In a sidebar, we discuss, "UBS Sweeps; Changes." This brief says, "UBS Asset Management liquidated its entire lineup of RMA Money Market Funds and launched a new RMA Government Money Market Fund to hold its brokerage sweep cash." It also recaps other fund liquidations and changes. We also do a sidebar on "European MMF Regs," which says, "On June 17, the European Council adopted a Dutch compromise proposal on Money Market Fund Regulations. This now enables the European Council, European Parliament, and European Commission to "commence trilogue negotiations to finalize the regulations." Finally, as we do every month, we review all the important "Money Fund News."
Our July MFI XLS, with June 30, 2016, data, shows total assets decreased $13.8 billion in June to $2.612 trillion after decreasing $9.7 billion in May, $42.0 billion in April, and $20.3 billion in March.
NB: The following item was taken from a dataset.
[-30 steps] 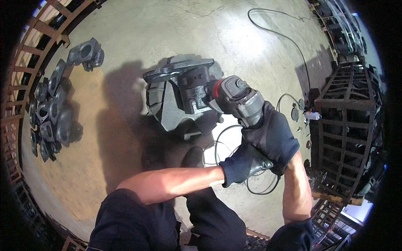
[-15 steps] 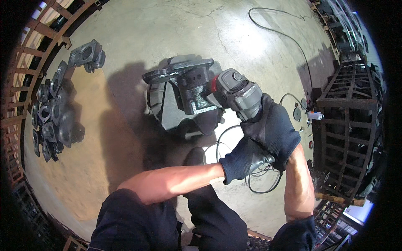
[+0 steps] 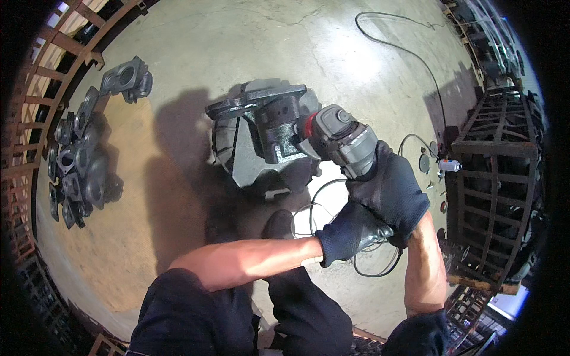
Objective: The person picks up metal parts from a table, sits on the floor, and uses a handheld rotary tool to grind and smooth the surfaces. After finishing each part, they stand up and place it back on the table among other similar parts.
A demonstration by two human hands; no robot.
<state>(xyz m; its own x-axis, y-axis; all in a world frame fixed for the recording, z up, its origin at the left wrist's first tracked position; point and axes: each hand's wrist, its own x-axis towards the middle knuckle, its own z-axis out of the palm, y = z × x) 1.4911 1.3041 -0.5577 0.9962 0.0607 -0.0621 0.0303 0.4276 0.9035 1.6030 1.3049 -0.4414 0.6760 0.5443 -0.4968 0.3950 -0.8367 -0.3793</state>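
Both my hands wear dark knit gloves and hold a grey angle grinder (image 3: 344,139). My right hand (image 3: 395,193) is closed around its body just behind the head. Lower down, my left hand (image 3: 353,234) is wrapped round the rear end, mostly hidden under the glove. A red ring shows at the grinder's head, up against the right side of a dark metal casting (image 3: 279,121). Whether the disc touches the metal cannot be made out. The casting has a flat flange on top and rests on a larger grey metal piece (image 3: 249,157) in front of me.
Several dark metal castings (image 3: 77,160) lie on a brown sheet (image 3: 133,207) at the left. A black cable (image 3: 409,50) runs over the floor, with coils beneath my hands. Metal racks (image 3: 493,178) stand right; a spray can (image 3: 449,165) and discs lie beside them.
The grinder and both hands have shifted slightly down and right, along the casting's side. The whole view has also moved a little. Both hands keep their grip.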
Our broad Crane Money Fund Average 7-Day Yield moved up 2 basis points to 0.13% for the month, while our Crane 100 Money Fund Index (the 100 largest taxable funds) increased 2 basis points to 0.24% (7-day).
On a Gross Yield Basis (before expenses were taken out), the Crane MFA ticked up 2 basis points to 0.44% and the Crane 100 was also up 2 bps to 0.48%. Charged Expenses averaged 0.32% (unchanged) and 0.25% (down one bps) for the Crane MFA and Crane 100, respectively. The average WAM (weighted average maturity) for the Crane MFA was 32 days (down 1 day from last month) and for the Crane 100 was 34 days (up 1 day). (See our Crane Index or craneindexes.xlsx history file for more on our averages. Note: We made some changes to our Crane 100 Money Fund Index to replace recently liquidated funds. See our MFI XLS for the latest components.)
Two of the most popular sessions at our 2016 Money Fund Symposium in Philadelphia last week were "Major Money Fund Issues 2016" and "Senior Portfolio Manager Perspectives," which featured some of the leading authorities from some of the largest players in the money fund industry. During the first session, panelists were asked about the questions they're getting most frequently of late. Fitch Ratings' Ian Rasmussen replied, "The questions usually fall within 3 main categories: They want to know about liquidity, they want to know about asset flows, and they want to know about yield." Indeed, these three topics dominated not just the conversations in these sessions, but the entire conference. (Note: Next year's Money Fund Symposium is scheduled for June 21-23 in Atlanta. Mark your calendars and watch for details late this fall. Also, see our "Money Fund Symposium 2016 Download Center" page for recordings and Powerpoints from the show.)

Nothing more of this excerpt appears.